Décembre 2021,
Journaliste à Paris Match, écrivain salué par plusieurs prix littéraires, Gilles Martin-Chauffier est un observateur attentif de la comédie humaine contemporaine. Les élites de notre société ont, par leurs intrigues, inspiré la plupart de ses romans. On y découvre des proches du pouvoir – politiques, journalistes, magistrats – qui prétendent défendre la morale des institutions, tout en y dérogeant sans réserve à titre personnel, plus préoccupés par leurs ambitions et leurs intérêts que par le bien public.

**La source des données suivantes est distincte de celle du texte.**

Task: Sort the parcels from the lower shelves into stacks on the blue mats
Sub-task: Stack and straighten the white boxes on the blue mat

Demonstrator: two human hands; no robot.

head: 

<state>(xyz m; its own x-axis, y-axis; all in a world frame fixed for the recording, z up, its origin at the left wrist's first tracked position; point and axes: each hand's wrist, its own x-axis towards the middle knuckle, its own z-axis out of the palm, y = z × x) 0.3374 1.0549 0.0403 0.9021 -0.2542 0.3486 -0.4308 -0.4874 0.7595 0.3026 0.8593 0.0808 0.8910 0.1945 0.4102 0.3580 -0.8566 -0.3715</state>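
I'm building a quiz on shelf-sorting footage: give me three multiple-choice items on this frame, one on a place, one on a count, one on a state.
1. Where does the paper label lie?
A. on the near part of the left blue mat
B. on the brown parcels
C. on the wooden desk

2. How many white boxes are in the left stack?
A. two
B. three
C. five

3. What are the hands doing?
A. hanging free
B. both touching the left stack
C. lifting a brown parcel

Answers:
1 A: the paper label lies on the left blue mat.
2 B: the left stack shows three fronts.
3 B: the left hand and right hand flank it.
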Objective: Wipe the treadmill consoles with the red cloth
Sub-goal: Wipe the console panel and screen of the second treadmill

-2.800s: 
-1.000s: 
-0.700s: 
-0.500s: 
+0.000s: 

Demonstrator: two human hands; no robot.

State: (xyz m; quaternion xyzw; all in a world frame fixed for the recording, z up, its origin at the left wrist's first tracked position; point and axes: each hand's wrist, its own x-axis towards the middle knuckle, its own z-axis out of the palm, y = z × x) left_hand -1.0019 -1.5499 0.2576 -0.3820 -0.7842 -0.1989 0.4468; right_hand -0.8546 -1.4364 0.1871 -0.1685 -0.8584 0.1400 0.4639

Ces travers républicains ne datent pas d’hier. Dans Le dernier Tribun, Martin-Chauffier déplace son objectif critique vers la Rome de Jules César, une façon de parler, car ce dernier n’apparaîtra qu’à la toute fin de l’ouvrage, au moment où, après avoir franchi le Rubicon, il sera adoubé par le Sénat en tant que Cesar Imperator. Pendant la majeure partie du livre, César est en Gaule, où il fait la guerre, amassant gloire et fortune, laissant le pouvoir à ses partenaires du triumvirat, Crassus et Pompée. Cette Rome est aussi celle de Cicéron, l’avocat, homme politique et écrivain bien connu des latinistes.
L’auteur a inséré sa fiction dans un épisode authentique de l’histoire de Rome, marqué par la rivalité féroce de deux hommes qui se haïssent. A ma droite, Cicéron, défenseur officiel des lois et des institutions de la République, et en même temps, avocat de ceux qui les enfreignent, pour peu qu’ils soient riches ou puissants. A ma gauche, Publius Claudius Pulcher, issu d’une des plus anciennes familles patriciennes, qui a démocratisé son nom en Clodius, afin de se faire élire tribun de la plèbe.
Pour la narration des péripéties, l’auteur cède la parole à Metaxas, un Grec, professeur de philosophie, présenté comme un ami d’enfance de Claudius. Metaxas est sollicité pour venir à Rome préparer et étayer les prises de paroles de Claudius/Clodius, dans les joutes oratoires qui vont l’opposer à Cicéron. Martin-Chauffier a clairement choisi son camp. Claudius est un homme séduisant, raffiné, généreux, un play-boy aux inclinations démocrates, tenté par la vague de l’activisme. Cicéron est un homme vieillissant au physique rabougri, un opportuniste vaniteux, cupide et lâche, un conservateur toujours prêt à sacrifier ses convictions. Le combat sera implacable, la République n’y survivra pas.
Rome est alors au sommet de son emprise sur le monde méditerranéen. Pour les riches Romains, le passé fameux d’Athènes reste un symbole de finesse intellectuelle et d’élégance harmonique, mais la Grèce n’est plus qu’une colonie soumise. Metaxas n’a pas d’autre choix que de répondre à l’appel de Claudius et de rejoindre Rome. La découverte de la ville le fascinera : villas somptueuses et taudis pouilleux, vertus et turpitudes, flamboyance et décadence.
Metaxas croise des peoples de l’époque. Parmi ceux qui n’ont pas encore été cités, le poète Catulle, l’officier Marc-Antoine, la future reine d’Egypte Cléopâtre. A leur contact, le frugal Metaxas ne risque-t-il pas d’être perverti par les avantages de l’opulence, par les trompettes de la renommée ? Dans les riches milieux patriciens, les femmes mariées ou ayant été mariées – la plupart ne le sont plus ! – celles qu’on appelle les matrones jouent un rôle essentiel. Parmi elles, Diana Metalla, une femme d’un certain âge, à l’apparence et à la personnalité impressionnantes. Metaxas restera-t-il fidèle à Tchoumi, sa douce compagne, qui l’attend patiemment dans leur petite maison, sur la côte de la mer Egée ?
Le dernier tribun est très agréable à lire. L’auteur mêle avec talent chronique historique et fiction romanesque. La plume est légère, fluide, facile, au point de s’égarer parfois dans des longueurs bavardes et inutiles. Un regret : il est à plusieurs reprises fait état de l’à-propos et de l’humour des textes écrits par Metaxas, mais aucun contenu concret n’est dévoilé.
Dans Le dernier tribun comme dans La Nuit des orateurs (Hédi Kaddour), dont les événements se situent cent cinquante ans plus tard, l’étendue des inégalités, la violence des pratiques et la dépravation des mœurs romaines frappent par leur démesure. Le basculement de la République vers l’Empire n’aura pas d’effet. Pas (encore) de quoi mettre en péril la puissance de Rome.